## [What you will do]
Begin at the top of the following data. Copy each line exactly until you have copied the line containing "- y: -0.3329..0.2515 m".
*** Data segment ***
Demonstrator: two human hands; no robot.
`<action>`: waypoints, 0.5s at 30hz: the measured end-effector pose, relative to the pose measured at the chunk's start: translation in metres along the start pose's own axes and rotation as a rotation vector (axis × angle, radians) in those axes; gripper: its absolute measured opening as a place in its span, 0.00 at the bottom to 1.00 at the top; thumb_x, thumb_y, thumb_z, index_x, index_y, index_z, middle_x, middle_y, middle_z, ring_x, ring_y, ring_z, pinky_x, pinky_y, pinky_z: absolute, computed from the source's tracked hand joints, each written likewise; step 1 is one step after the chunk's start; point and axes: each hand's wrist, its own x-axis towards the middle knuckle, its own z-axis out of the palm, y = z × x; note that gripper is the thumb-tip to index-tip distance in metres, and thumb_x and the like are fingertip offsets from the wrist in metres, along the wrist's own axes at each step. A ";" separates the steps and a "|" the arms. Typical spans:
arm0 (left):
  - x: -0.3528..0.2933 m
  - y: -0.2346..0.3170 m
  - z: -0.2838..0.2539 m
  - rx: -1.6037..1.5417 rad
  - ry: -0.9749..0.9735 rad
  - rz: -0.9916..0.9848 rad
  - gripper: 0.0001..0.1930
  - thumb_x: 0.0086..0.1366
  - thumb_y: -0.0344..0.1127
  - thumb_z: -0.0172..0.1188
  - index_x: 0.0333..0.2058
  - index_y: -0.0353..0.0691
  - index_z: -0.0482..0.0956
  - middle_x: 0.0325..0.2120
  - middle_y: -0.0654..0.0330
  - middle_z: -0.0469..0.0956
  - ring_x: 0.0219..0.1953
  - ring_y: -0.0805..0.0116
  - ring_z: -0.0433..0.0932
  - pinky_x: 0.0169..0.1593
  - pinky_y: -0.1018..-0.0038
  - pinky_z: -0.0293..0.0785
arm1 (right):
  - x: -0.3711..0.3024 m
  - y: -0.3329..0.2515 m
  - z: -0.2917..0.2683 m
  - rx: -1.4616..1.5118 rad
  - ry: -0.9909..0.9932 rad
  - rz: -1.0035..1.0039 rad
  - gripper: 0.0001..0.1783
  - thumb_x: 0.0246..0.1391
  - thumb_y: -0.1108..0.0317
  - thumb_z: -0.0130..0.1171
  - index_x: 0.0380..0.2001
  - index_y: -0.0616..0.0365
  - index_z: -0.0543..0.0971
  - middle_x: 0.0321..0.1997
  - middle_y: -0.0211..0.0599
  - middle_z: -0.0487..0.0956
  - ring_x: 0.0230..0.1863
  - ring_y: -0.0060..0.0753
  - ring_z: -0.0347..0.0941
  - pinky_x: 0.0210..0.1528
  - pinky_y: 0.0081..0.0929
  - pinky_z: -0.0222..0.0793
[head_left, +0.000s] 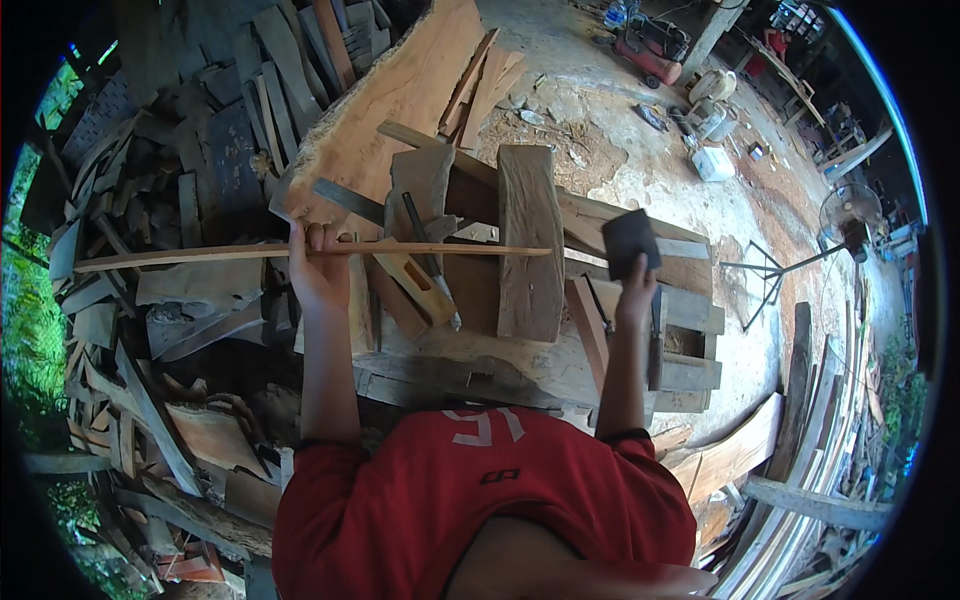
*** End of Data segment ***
## [Output of the exercise]
Demonstrator: two human hands; no robot.
`<action>`: waypoints, 0.5s at 30hz: the measured end-effector pose, relative to the pose measured at the chunk's start: translation in metres along the start pose's own axes and rotation as a rotation vector (axis × angle, radians) in those axes; gripper: its absolute measured opening as a place in its span, 0.00 at the bottom to 1.00 at the top; thumb_x, thumb_y, thumb_z, index_x, index_y, index_z, middle_x, middle_y, middle_z, ring_x, ring_y, ring_z, pinky_x, pinky_y, pinky_z: absolute, computed from the source's tracked hand joints, each written likewise; step 1 is one step after the chunk's start; point and axes: each hand's wrist, its own x-axis towards the middle knuckle, its own z-axis out of the palm, y = z × x; note that gripper is the thumb-tip to index-tip distance in metres, and thumb_x and the like are fingertip offsets from the wrist in metres, along the wrist's own axes at each step. A ";" separates the steps and a "|" the arms. Typical spans:
arm0 (left):
  - x: -0.3528..0.2933 m
  - y: -0.2346..0.3170 m
  - z: -0.2838..0.2539 m
  - rx: -1.6037..1.5417 rad
  - ry: -0.9749..0.9735 rad
  - rz: -0.9916..0.9848 rad
  - gripper: 0.0001..0.1930
  - thumb_x: 0.0086..0.1366
  - thumb_y: -0.0344..0.1127
  - thumb_z: -0.0172..0.1188
  - index_x: 0.0333..0.2058
  - index_y: -0.0353..0.0691
  - index_z: -0.0482..0.0956
  - middle_x: 0.0325..0.2120
  - middle_y: -0.0654..0.0330
  - middle_z: -0.0469..0.0956
  - ring_x: 0.0219..0.1953
  - ring_y: -0.0805..0.0116
  - ring_z: -0.0433..0.0932
  - pinky_x: 0.0169..0.1593
  - pinky_y: -0.1018..-0.0038
  - pinky_z: -0.0293..0.0785
arm1 (right):
  - x: -0.3711..0.3024 m
  - y: -0.3329..0.2515 m

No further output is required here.